So, what do you think about the Disney Princess phenomena?
Haven’t heard those terms before?
“Mommy wars” is a phrase that started to get a lot of attention in the mid 2000s, and described the tension between stay-at-home moms and mothers who went back into the workforce. According to the mommy wars concept, American women are really judgmental about how others manage the career-parenting balance. The stay-at-home moms think the working moms are abandoning their kids, or at the very least missing out on what matters in life. The career moms think that the stay-at-homes are anti-feminist and, well, boring.
That’s the theory, at least.
There are some critics who think the mommy wars phenomena was media driven, and that mothers tend to be far more supportive of each other than divisive. These critics believe the whole mommy wars concept is passé, a relic of the Brangelina, pre-YouTube era.
Indeed, take a tour through the world of parenting websites and mommy blogs today, and people seem to be bending over backwards to show their acceptance of anyone who is just trying to figure out this crazy, overwhelming, joyful, exhausting thing called motherhood.
When it comes to princesses, though, the gloves come off.
Over the past couple of years, there has been a growing number of written critiques of Disney princesses. (For the uninitiated, the "Disney Princess" is Disney’s brilliant marketing idea to combine all of their fairy tale leading ladies, from old school Cinderella, Belle, and Snow White to the more modern Jasmine and Tiana, into one pastel-colored collective.)
Skeptics see the ladies as limiting girls’ play, focusing attention on appearance, and training girls to be little consumers rather than little people with their own creativity.
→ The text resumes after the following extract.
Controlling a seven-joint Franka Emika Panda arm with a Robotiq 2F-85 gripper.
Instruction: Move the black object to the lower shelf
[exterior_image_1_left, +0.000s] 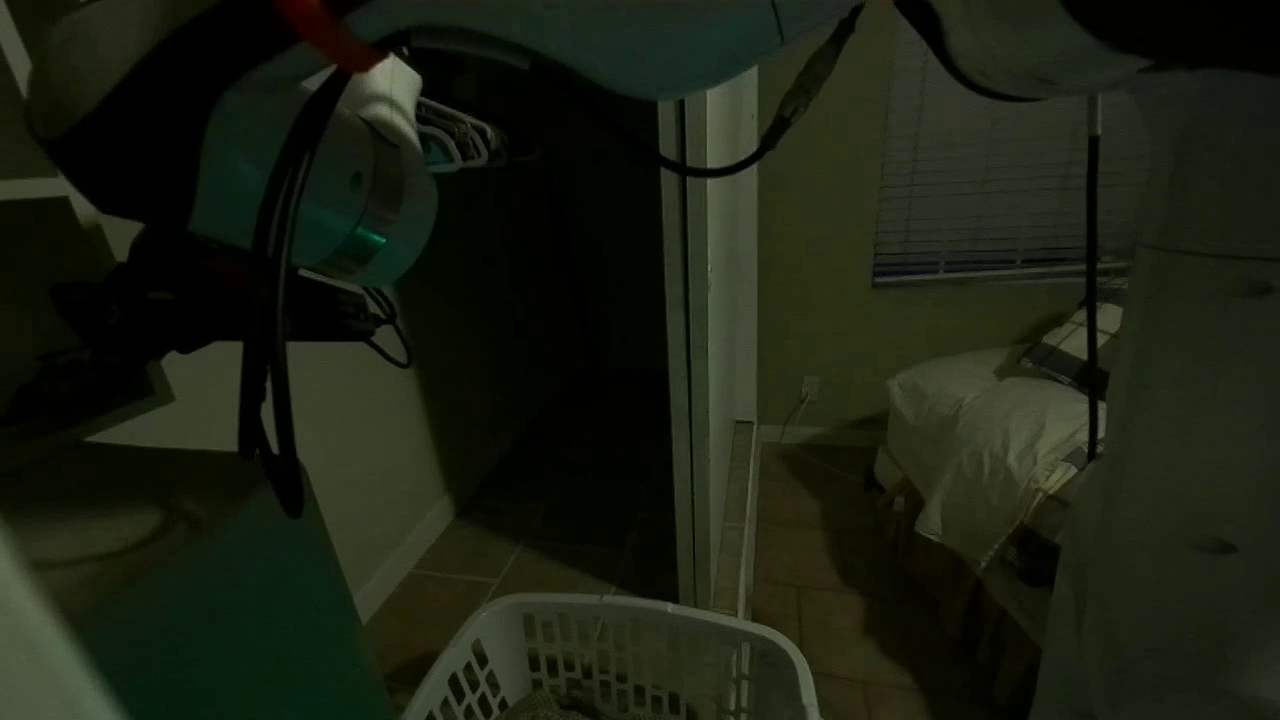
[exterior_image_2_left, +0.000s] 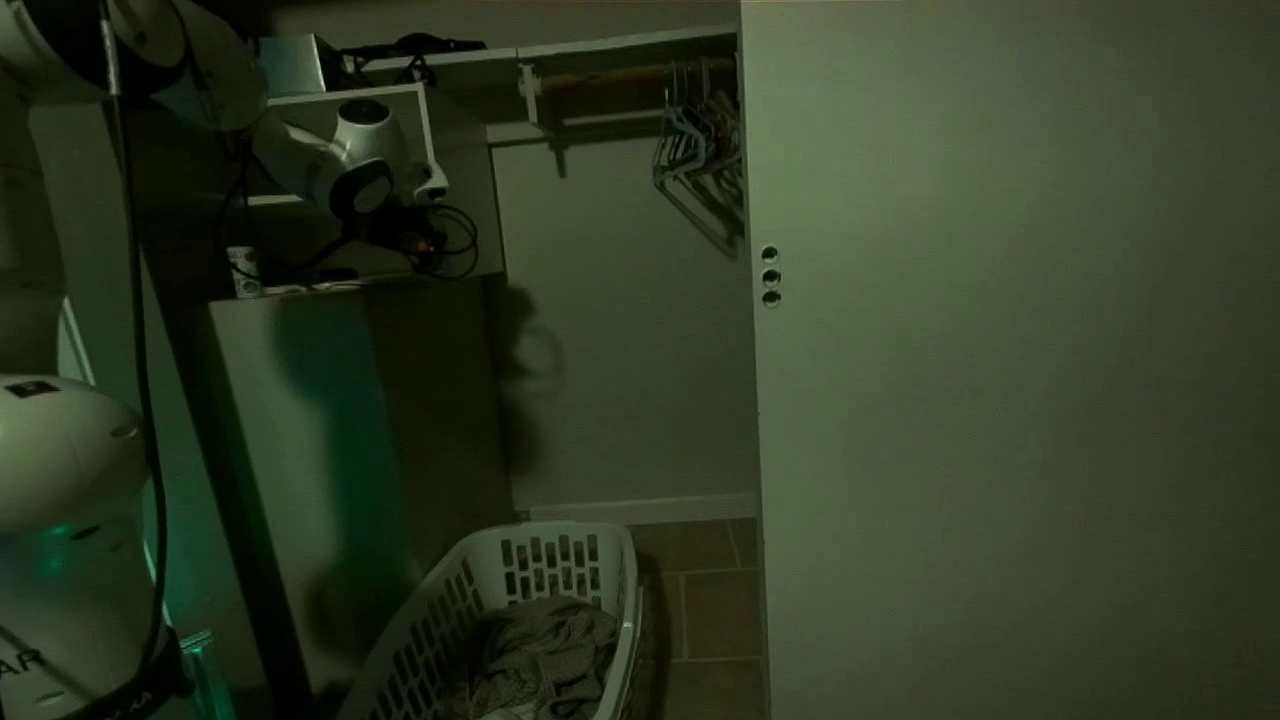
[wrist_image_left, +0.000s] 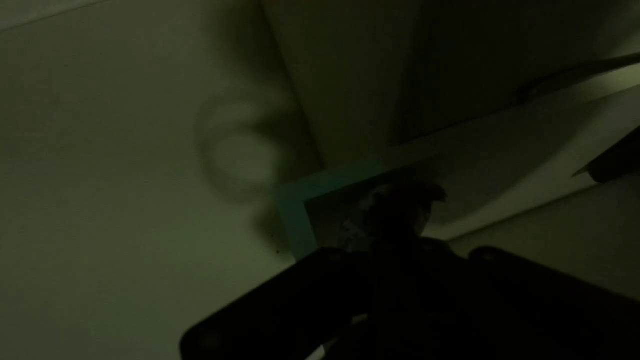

Last year journalist Peggy Orenstein pushed the debate mainstream with her book “Cinderella Ate My Daughter,” connecting the Disney Princess pretty-in-pink phenomena to early sexualization of girls. (We wrote about the same in our piece, “Little Girls or Little Women? The Disney Princess effect.”)
A lot of these princess detractor moms wonder how on earth other mothers don’t see the problem with steering their girls into this cotton candy world of waiting for the prince. As the blog Cinematica put it: “Snow White’s hormones almost kill her, Aurora is married off in the crib for politics and saved years later with a kiss (or sex and slavery when Anne Rice has her say), Jasmine is a pretty girl saved by a street rat, Ariel gets to look pretty and say nothing, Belle works her sexuality, and Cinderella is saved because of her beauty.”
But on the other side, along with the princess detractors have come princess defenders. A slew of the Disney faithful have taken to the blogosphere, pointing out that princesses are sweet, nice, like to read (Belle), work without complaining (Cinderella) and actually pretty spunky if you look closely. (Doesn’t Pocahantas stop a murder?)
“They are good people,” wrote one blogger. “Name one mean thing that any of the Disney princesses say, ever. It isn’t possible, because they’re all incredibly kind, even-tempered, and accepting. Shouldn’t kindness be a trait to aspire to?”
Others are a bit more touchy; some say they feel the need to fight back against yet another feminist attack.
“Please, stop underestimating the ability of our future women to tell the difference between fantasy and reality,” another blogger wrote. “The girls are fine. If they want a pretty little doll in a fancy dress, then allow them their joy. They’ll make the right choice when it really matters.”
One of the reasons the debate has become intense, Ms. Hains says, is that Disney princesses are just everywhere. Much of the $4 billion Disney princess empire (yes, billion) is based on an amazing amount of branding. The princesses are on coloring books and winter coats and cereal boxes and bedspreads; they are on plant seed packets and television shows and rain boots. Hains says she even saw Disney princess-branded grapes.
The princesses are so overwhelmingly everywhere that some academics say they have managed to become synonymous with girlhood itself – a phenomena Hains calls “lifestyle branding,” which is when a particular brand becomes so embedded into all aspects of a consumer’s life that it shapes her very identity.
So when a little girl throws a fit because her father is trying to get her to wear a sweater – and princesses don’t wear sweaters!!! – it’s because dad is trying to get her to do something that goes against everything she believes she is. Which is why parents are so interested in the phenomena – in a lot of ways, Disney Princesses are defining their girls’ lives.
To critics, this is sinister – a prime example of manipulative marketing to children, good for Disney’s bottom line and not much else. To the princess faithful, though, this “I will not take off my Little Mermaid outfit” phase is just that – a phase. It’s at worst an annoyance, and, more likely, a sweet, pretty-in-pink part of growing up.
What do you think? Are you pro or anti? Or do you think that, like the mommy wars, this division is overblown?